Misafirim 22 yaşındaydı, Rusya’dandı ve bunu söylerken zaten utangaç olan sesi iyice fısıltıya dönüştü; “Bu günlerde bunu söylemek hoş karşılanmıyor, biliyorum”. Aşçıymış, Saint Petersburg’da yaşıyormuş, kışları sıcak memleketlerde geçirmek gibi bir adeti varmış. Antalya’ya geldiğinin ertesi günü savaş haberlerine uyanmış. Aklı sürekli Ukrayna’daki arkadaşlarında, kuzenlerindeydi ve İstanbul’daki ilk gecesinde tanımadığı bir kadına yana yakıla Rusların asla Putin gibi düşünmediğini anlatmaya çalışıyordu. Birkaç kişi küçük bir savaşa hayır eylemi düzenlemişlerdi Antalya’da, onun fotoğrafını gösterdi bana gururla.

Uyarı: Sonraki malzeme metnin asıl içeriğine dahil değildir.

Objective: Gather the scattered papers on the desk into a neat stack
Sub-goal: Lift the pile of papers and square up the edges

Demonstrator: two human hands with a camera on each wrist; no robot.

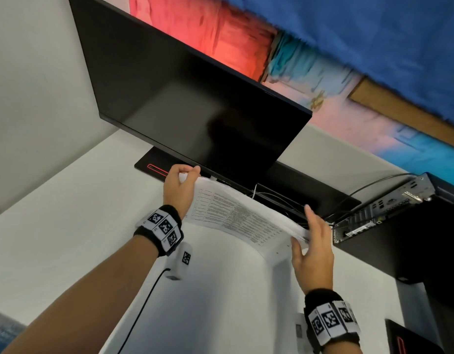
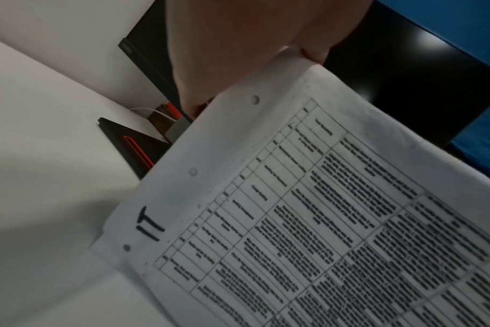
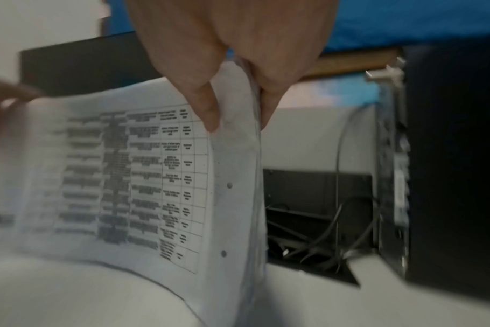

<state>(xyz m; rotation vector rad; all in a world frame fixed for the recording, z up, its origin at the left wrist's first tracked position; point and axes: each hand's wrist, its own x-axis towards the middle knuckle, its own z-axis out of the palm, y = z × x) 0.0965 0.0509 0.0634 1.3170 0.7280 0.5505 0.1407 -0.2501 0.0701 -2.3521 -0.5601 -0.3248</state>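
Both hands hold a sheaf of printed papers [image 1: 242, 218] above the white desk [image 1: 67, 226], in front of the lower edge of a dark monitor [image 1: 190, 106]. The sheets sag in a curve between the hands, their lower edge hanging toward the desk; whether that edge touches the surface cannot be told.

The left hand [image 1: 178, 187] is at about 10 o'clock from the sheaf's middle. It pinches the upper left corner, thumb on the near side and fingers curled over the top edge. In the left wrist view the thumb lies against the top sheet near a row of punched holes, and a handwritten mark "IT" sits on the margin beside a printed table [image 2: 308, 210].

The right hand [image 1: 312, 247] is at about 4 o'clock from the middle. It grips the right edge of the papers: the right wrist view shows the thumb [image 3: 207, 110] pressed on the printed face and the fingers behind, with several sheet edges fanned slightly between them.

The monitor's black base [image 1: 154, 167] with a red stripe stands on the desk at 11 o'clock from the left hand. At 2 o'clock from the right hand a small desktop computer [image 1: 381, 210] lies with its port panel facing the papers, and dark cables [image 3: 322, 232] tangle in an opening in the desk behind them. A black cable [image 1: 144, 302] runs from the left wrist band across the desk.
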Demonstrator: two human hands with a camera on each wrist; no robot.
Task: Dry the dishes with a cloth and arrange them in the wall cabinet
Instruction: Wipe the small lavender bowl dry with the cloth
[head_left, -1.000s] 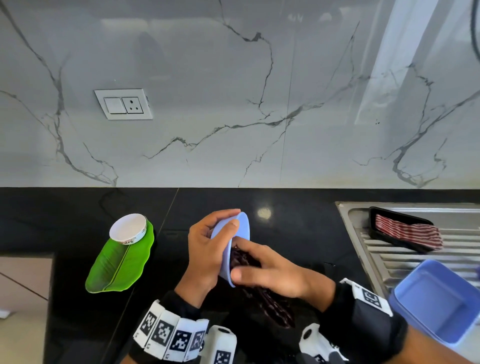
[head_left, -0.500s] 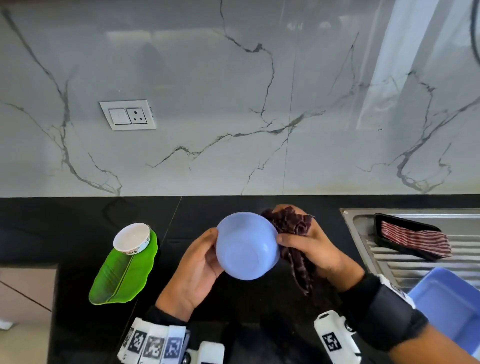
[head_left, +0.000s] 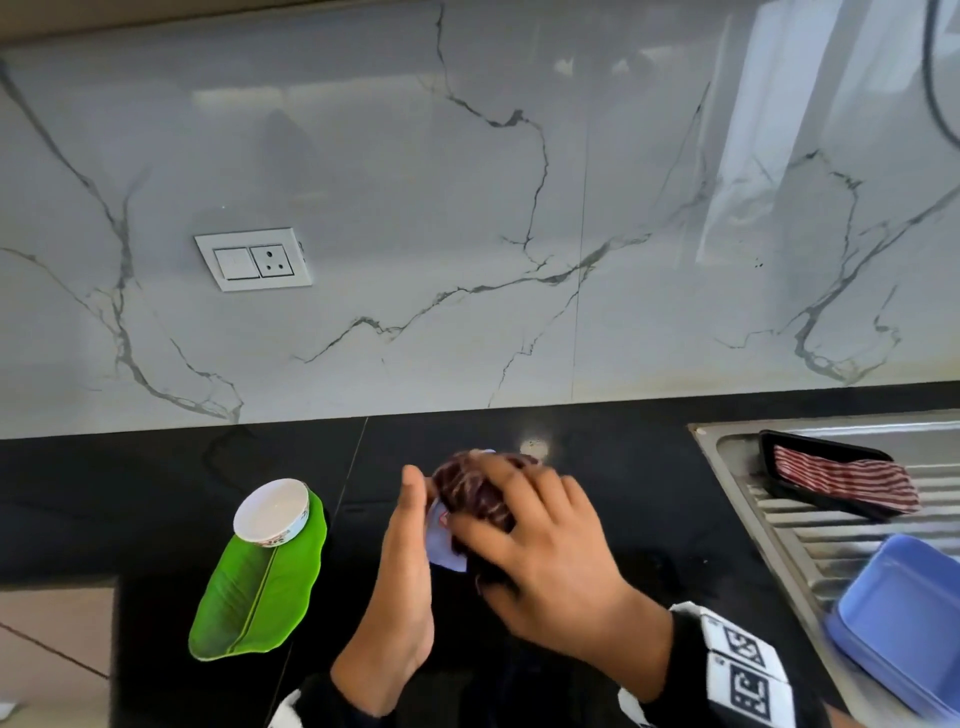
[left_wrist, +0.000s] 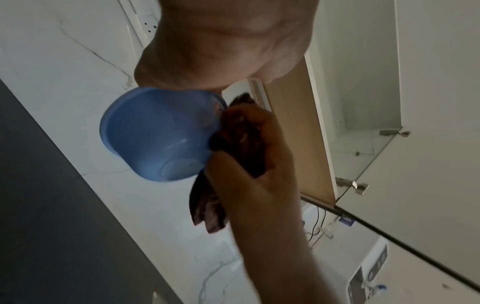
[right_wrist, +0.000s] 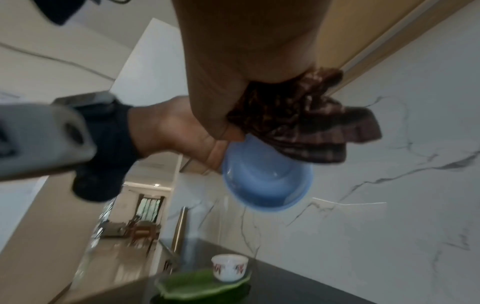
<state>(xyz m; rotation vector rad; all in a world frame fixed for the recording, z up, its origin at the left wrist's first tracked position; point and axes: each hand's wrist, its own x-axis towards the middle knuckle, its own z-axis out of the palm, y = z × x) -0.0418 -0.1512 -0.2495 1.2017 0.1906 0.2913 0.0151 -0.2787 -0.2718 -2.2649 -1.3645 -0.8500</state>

Uzatmayacağım, hazin başlayan gecenin sonrası biraz komediye döndü aslında. Finalde ikimiz doğru anahtarı teslim almak üzere İstiklal Caddesi’nde kapı kapı karaoke bar arıyorduk. Sonunda bir delikanlı koşarak geldi, anahtarı eline tutuşturup “Gitmem lazım, şarkı sıram geliyor” diyerek geldiği gibi koşarak uzaklaştı. Biz Nadia’yla sessizce eve doğru yürümeye devam ettik. Uzakta ama ikimizin de aklında evleri, yurtları başlarına yıkılan, hayatları bir anda alt üst olan insanlar. Burada abuk subuk “akılları baştan alan Ukraynalı kadın asker” fotoğrafları, “savaştan kaçsalar da bize gelseler” esprileri. Benim içimde hâlâ “Ben gece vakti ortada kalmış bir insana yardım etmemiş olabilirdim” yüzleşmesi. Bu insanlığın düşmekte olduğu kuyunun bir dibi yok mu acaba?